- Opening Delimiter -

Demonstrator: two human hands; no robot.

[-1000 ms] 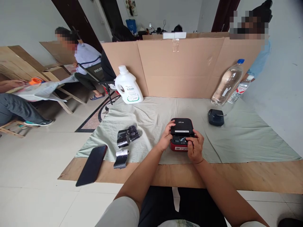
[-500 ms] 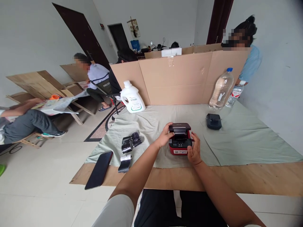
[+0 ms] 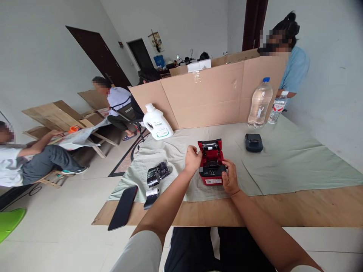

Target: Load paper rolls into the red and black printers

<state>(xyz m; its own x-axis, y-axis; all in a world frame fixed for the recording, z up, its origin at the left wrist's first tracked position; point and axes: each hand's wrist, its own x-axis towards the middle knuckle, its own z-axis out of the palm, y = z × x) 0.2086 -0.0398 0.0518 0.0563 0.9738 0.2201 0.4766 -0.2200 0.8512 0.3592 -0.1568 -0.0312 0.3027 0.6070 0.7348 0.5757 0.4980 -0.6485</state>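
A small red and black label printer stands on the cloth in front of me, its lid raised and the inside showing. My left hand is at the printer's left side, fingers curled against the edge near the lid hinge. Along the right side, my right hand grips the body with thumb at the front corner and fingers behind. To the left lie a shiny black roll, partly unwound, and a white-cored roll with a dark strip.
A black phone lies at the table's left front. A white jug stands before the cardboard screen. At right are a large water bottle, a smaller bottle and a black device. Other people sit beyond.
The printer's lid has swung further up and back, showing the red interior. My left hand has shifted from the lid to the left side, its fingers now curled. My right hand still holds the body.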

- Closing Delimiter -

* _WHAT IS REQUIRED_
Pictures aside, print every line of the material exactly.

* _RESULT FOR THIS TASK_
Demonstrator: two human hands; no robot.

[-1000 ms] 
[-500 ms] 
[+0 ms] 

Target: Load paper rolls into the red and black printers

<state>(xyz m; its own x-axis, y-axis; all in a world frame fixed for the recording, z up, its origin at the left wrist's first tracked position; point and axes: each hand's wrist, its own x-axis towards the middle knuckle, its own z-axis out of the palm, y = z × x) 0.2086 -0.0398 0.0518 0.0563 0.9738 0.2201 0.4766 -0.2200 0.8512 0.3592 -0.1568 -0.0312 0.3027 0.6070 0.7348 0.5757 0.4980 -0.6485</state>
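A small red and black label printer stands on the cloth in front of me, its lid raised and the inside showing. My left hand is at the printer's left side, fingers curled against the edge near the lid hinge. Along the right side, my right hand grips the body with thumb at the front corner and fingers behind. To the left lie a shiny black roll, partly unwound, and a white-cored roll with a dark strip.
A black phone lies at the table's left front. A white jug stands before the cardboard screen. At right are a large water bottle, a smaller bottle and a black device. Other people sit beyond.
The printer's lid has swung further up and back, showing the red interior. My left hand has shifted from the lid to the left side, its fingers now curled. My right hand still holds the body.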

There's nothing left to add to the answer.